- About this task: Pull every line containing "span" out of the material below.
┌──
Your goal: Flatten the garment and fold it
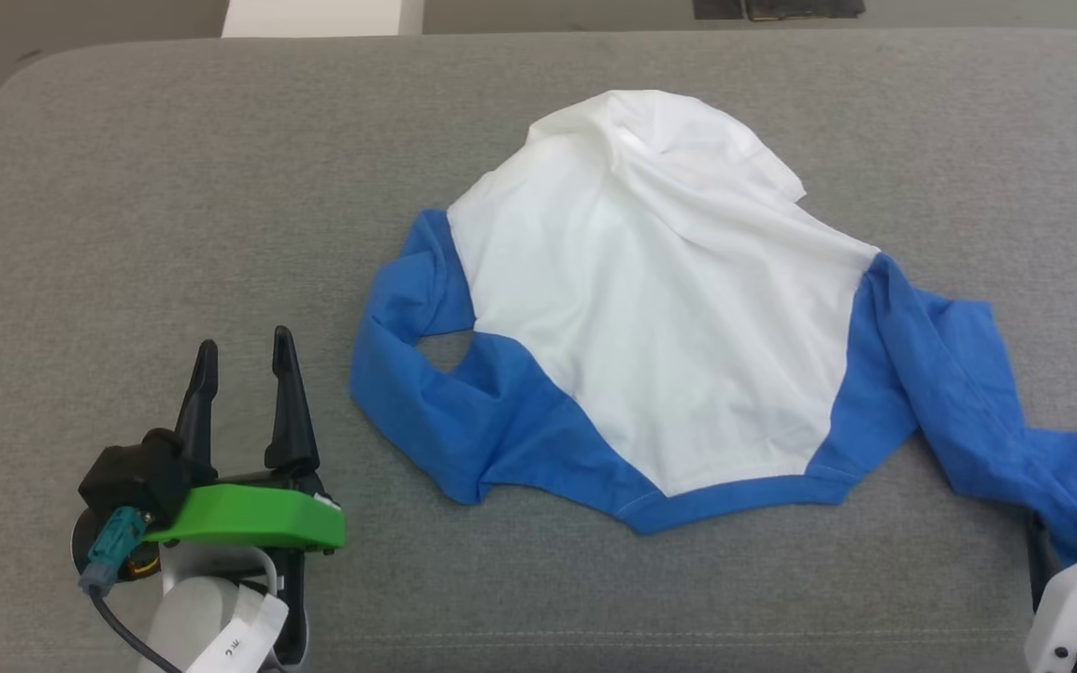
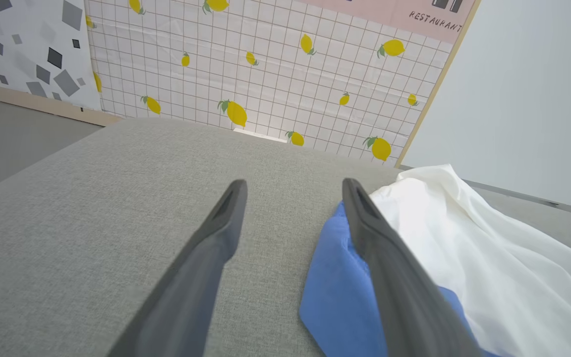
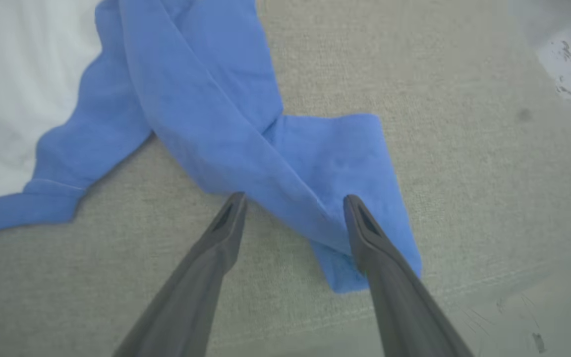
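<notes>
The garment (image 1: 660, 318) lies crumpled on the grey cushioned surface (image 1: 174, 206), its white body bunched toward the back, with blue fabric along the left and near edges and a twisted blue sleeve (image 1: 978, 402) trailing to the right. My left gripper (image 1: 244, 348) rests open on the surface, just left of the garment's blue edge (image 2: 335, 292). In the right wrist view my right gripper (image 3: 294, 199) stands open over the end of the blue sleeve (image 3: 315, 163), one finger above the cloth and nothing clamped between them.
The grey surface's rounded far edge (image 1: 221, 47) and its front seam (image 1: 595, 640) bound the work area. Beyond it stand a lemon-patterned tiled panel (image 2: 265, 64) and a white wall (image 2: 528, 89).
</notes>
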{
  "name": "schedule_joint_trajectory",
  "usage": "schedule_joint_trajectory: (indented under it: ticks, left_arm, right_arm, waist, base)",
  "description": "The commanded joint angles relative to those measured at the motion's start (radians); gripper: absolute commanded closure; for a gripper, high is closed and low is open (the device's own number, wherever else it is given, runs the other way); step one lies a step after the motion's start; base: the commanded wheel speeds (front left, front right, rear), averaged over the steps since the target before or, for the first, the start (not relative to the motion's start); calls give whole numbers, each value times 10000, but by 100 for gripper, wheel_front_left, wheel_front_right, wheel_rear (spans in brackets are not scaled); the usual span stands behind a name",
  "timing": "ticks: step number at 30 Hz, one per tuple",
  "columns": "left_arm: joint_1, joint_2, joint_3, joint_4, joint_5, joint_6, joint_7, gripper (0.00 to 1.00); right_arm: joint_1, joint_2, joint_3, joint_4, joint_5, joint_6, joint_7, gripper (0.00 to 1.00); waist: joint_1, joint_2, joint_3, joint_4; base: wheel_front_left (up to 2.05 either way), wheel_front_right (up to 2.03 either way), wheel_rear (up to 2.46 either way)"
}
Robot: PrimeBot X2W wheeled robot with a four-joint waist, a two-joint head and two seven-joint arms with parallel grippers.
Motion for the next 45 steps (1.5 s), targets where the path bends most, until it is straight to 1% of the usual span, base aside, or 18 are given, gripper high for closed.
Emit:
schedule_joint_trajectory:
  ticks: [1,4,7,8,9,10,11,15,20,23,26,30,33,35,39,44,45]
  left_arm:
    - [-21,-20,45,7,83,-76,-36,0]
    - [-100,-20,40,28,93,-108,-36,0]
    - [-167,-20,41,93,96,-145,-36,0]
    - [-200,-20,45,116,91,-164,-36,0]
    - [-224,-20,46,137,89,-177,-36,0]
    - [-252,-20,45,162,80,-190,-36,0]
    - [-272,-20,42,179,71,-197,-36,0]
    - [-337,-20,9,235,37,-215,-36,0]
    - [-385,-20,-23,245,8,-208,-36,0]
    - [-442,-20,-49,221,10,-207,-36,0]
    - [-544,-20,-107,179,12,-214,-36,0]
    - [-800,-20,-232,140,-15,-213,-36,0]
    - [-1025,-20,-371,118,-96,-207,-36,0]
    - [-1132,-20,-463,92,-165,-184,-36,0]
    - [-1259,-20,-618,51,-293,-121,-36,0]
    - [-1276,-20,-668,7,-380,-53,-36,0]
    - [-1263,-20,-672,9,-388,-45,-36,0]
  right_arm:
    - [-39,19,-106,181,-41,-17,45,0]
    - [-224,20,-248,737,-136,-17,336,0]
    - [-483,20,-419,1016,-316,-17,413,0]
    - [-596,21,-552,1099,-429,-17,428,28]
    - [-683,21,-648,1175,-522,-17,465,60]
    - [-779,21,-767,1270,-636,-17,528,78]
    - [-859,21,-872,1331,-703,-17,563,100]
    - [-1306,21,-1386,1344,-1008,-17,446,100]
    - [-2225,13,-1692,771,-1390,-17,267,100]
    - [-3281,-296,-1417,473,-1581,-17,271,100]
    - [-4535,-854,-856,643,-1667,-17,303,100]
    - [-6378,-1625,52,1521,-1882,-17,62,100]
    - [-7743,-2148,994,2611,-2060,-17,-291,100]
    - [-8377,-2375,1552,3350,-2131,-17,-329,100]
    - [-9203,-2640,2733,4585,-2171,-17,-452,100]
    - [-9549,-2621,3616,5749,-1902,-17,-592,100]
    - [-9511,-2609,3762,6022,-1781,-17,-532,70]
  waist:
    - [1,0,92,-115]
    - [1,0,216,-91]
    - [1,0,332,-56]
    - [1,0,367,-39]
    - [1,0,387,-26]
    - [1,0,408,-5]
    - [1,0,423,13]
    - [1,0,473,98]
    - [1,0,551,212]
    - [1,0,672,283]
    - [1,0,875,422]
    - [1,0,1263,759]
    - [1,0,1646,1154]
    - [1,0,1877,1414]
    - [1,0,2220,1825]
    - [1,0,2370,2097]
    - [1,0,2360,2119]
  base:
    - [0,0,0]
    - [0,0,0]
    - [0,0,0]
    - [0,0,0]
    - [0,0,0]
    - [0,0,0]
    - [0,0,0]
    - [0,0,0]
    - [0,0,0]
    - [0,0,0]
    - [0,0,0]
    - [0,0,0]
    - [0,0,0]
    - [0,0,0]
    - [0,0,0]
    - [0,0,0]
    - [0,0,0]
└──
- Completed task:
  "description": "The commanded joint angles relative to those measured at the motion's start (radians); gripper: absolute commanded closure; for a gripper, high is closed and low is open (the device's own number, wherever else it is given, runs the other way); step one lies a step after the motion's start; base: the commanded wheel speeds (front left, front right, rear), averaged over the steps since the target before or, for the first, the start (not relative to the motion's start); calls give whole numbers, each value times 10000, but by 100 for gripper, wheel_front_left, wheel_front_right, wheel_rear (spans in brackets are not scaled); the usual span stands behind a name",
Motion for the next 45 steps (1.5 s), targets where the path bends most, until it is straight to 1% of the usual span, base aside, or 18 are given, gripper high for closed.

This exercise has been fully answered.